- _ACTIVITY_:
Wherever the string "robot" appears in the listing, copy that line.
[Opening LISTED RECORDS section]
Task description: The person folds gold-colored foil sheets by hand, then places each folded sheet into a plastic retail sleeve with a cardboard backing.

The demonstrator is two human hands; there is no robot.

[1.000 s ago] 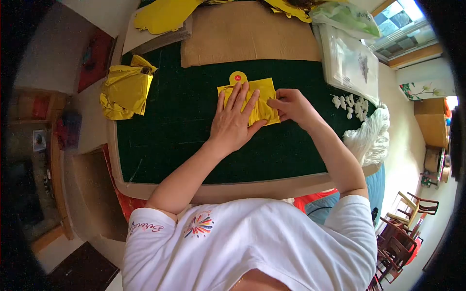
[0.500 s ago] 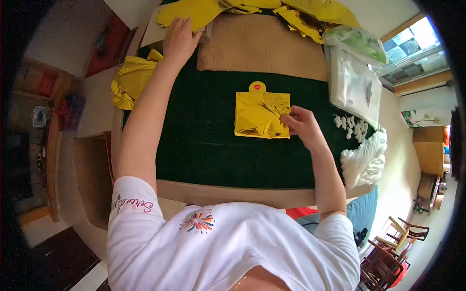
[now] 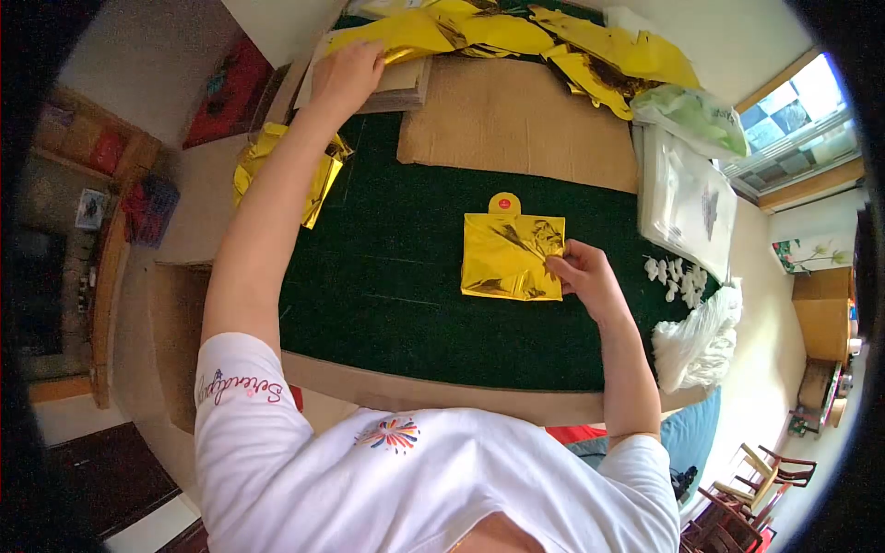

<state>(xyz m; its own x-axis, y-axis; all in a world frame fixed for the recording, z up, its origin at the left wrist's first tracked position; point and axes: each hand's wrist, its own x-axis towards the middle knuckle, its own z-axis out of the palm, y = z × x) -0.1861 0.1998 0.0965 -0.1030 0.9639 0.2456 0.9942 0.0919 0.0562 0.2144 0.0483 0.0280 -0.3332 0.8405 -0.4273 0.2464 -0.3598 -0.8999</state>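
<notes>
My right hand (image 3: pixel 584 275) pinches the right edge of a folded gold foil piece (image 3: pixel 509 260), which lies flat and square over the green cloth (image 3: pixel 396 267). A rounded gold tab with a red sticker (image 3: pixel 503 204) sticks out from its top edge. My left hand (image 3: pixel 348 79) reaches to the far left, fingers curled together at the near edge of a long gold foil strip (image 3: pixel 406 35). Just under that foil is a stack of flat sheets (image 3: pixel 406 88). What the left fingertips hold is hidden. Another crumpled gold foil heap (image 3: pixel 318 189) sits beside my left forearm.
A brown cardboard sheet (image 3: pixel 525 120) covers the table's far middle. More gold foil (image 3: pixel 636 57) is piled behind it. Clear plastic bags (image 3: pixel 687 189), small white pieces (image 3: pixel 678 279) and a white plastic bundle (image 3: pixel 698 341) line the right side.
The view has tilted, so the table shows lower. My left fingers have curled by the foil strip, and the stack beside them is more visible. My right hand keeps hold of the folded foil piece.
</notes>
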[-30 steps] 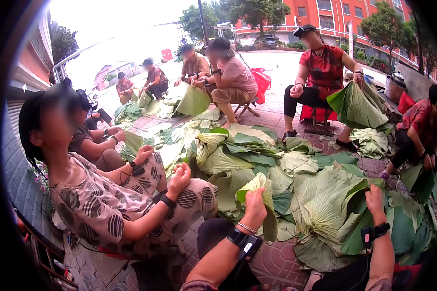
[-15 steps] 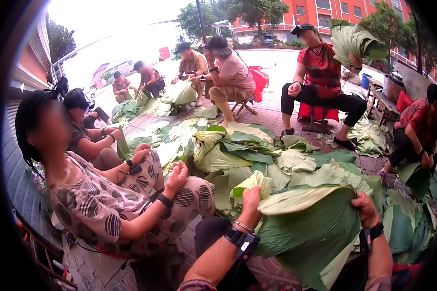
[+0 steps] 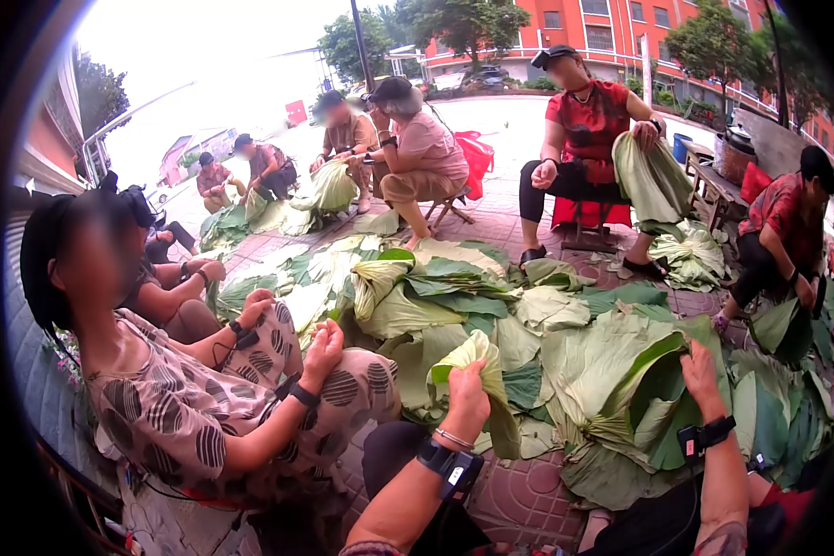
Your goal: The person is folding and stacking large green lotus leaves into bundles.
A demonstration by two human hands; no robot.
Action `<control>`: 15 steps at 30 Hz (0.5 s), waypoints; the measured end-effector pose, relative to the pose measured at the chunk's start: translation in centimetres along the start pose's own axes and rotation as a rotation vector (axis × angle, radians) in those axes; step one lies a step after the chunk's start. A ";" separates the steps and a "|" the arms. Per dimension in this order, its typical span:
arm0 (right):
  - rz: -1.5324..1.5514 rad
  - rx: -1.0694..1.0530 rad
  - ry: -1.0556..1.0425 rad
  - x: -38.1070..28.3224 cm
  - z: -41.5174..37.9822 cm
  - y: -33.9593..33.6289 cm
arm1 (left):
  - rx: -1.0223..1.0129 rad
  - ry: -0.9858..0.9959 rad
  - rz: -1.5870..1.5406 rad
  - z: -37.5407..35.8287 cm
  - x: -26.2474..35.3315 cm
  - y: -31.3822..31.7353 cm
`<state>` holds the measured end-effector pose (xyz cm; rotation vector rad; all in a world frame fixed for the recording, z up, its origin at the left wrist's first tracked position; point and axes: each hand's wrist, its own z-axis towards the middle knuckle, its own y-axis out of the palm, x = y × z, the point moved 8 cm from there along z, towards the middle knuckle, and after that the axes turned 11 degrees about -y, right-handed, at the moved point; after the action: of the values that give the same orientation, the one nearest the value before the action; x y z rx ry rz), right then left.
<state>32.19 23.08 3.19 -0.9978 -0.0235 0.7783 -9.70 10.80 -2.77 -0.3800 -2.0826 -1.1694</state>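
My left hand (image 3: 470, 398) is closed around a folded pale green lotus leaf (image 3: 500, 408), whose rounded end sticks up above the fingers and whose other part hangs down beside the hand. My right hand (image 3: 702, 375) has its fingers bent at the raised edge of a large lotus leaf (image 3: 588, 366), apparently pinching it; the fingertips are partly hidden. That large leaf spreads over the near side of the leaf pile (image 3: 473, 287), pale on the outside with a dark green fold near my right hand. Both my wrists carry black straps with small devices.
A person in a patterned top (image 3: 176, 389) sits close on my left. Across the pile, a person in red (image 3: 588, 139) holds a hanging leaf bundle (image 3: 653, 181). Another person (image 3: 788, 232) bends over leaves at right. Several people sit farther back. Brick paving (image 3: 528, 491) shows below my hands.
The large leaf has gone from above my lap forward onto the pile, and my hands' view of the ground has opened. The person in red has lowered a leaf bundle from shoulder height.
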 end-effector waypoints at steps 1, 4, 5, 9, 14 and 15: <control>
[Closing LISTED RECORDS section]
- _RESULT FOR THIS TASK_:
The demonstrator is two human hands; there is no robot.
A demonstration by two human hands; no robot.

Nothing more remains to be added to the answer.